How performance starts in the mind for…
For better CrossFit times, take responsibility
Still hoping double-unders don’t come up in the CrossFit Open? You’re lacking what sports psychologists call ‘resilience’ – if you’re too psychologically dependent on things going your way, you’ll end up nervous and over-emotional.
Take a tip from Rich Froning and focus in on weaknesses (like rope-climbing) to make them into strength. By taking total responsibility for your own performance, you’ll develop a sense of control that calms you in competition.
For a 5k PB… Use positive self-talk
In a 2014 study that appeared in Medicine and Science in Sports and Exercise, a team of scientists led by Samuele Marcora invited volunteers to pedal stationary bikes to exhaustion at high intensity in two tests. Between sessions, half of the subjects were trained in positive self-talk – the others weren’t. When the endurance test was repeated, the subjects trained in positive self-talk improved their time to exhaustion by 17%.
For a three-hour marathon… Get encouragement
In a 2002 study from the Journal of Sports Science, subjects doing V02 max tests on a treadmill finished with higher blood-lactate levels when they were encouraged every 20 seconds than when they were shouted at less frequently, or watched in silence.
The implication: high expectations made them try harder, so they got closer to their ‘true’ physical limit. If you’re running a marathon, put your name on your shirt. Every bit of encouragement helps.
For better body composition… Stop fantasizing about success
According to more than one study, the more time you spend fantasizing about the outcome you’re hoping for – imagining what it’ll be like to have the perfect body, for instance – the less effort you’ll put into making it happen.

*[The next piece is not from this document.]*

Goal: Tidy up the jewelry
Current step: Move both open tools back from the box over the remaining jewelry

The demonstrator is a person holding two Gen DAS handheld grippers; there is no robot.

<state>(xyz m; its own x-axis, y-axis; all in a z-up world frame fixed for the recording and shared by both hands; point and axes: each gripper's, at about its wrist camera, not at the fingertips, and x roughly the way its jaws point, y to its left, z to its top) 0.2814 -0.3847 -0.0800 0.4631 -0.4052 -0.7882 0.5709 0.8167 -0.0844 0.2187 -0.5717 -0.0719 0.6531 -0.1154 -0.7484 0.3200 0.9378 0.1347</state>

Psychologists speculate that excessive fantasising can actually decrease your confidence about your ability to make your goals happen. Instead, focus on concrete steps, like habit change or setting up your life to make good decision-making easier.
For a bench-press PB… Get stronger friends
In a 2009 study from Oxford University, rowers who worked alongside other athletes as a group were less sensitive to pain after rowing as a group, something the researchers put down to greater endorphin release in the brain. An effect known as ‘behaviorial sychrony’ also kicks in when you train in groups, making you more likely to elevate your performance to the level of the people you hang around. If you’re the strongest person in your gym, find a new gym. If you have no training buddies, get fitness coaching.
For five-a-side soccer dominance… Use ‘bulletin boarding’
“Athletes in team sports often talk about bulletin board material,” says Matt Fitzgerald. “Insults, taunts, challenges and disrespectful words from other teams, posted in the locker room – often with good results.” Anger can pay dividends; in a study reported in the journal Psychological Science, it greatly improved performance in a hand-grip strength test. Use that trash talk to your sporting advantage.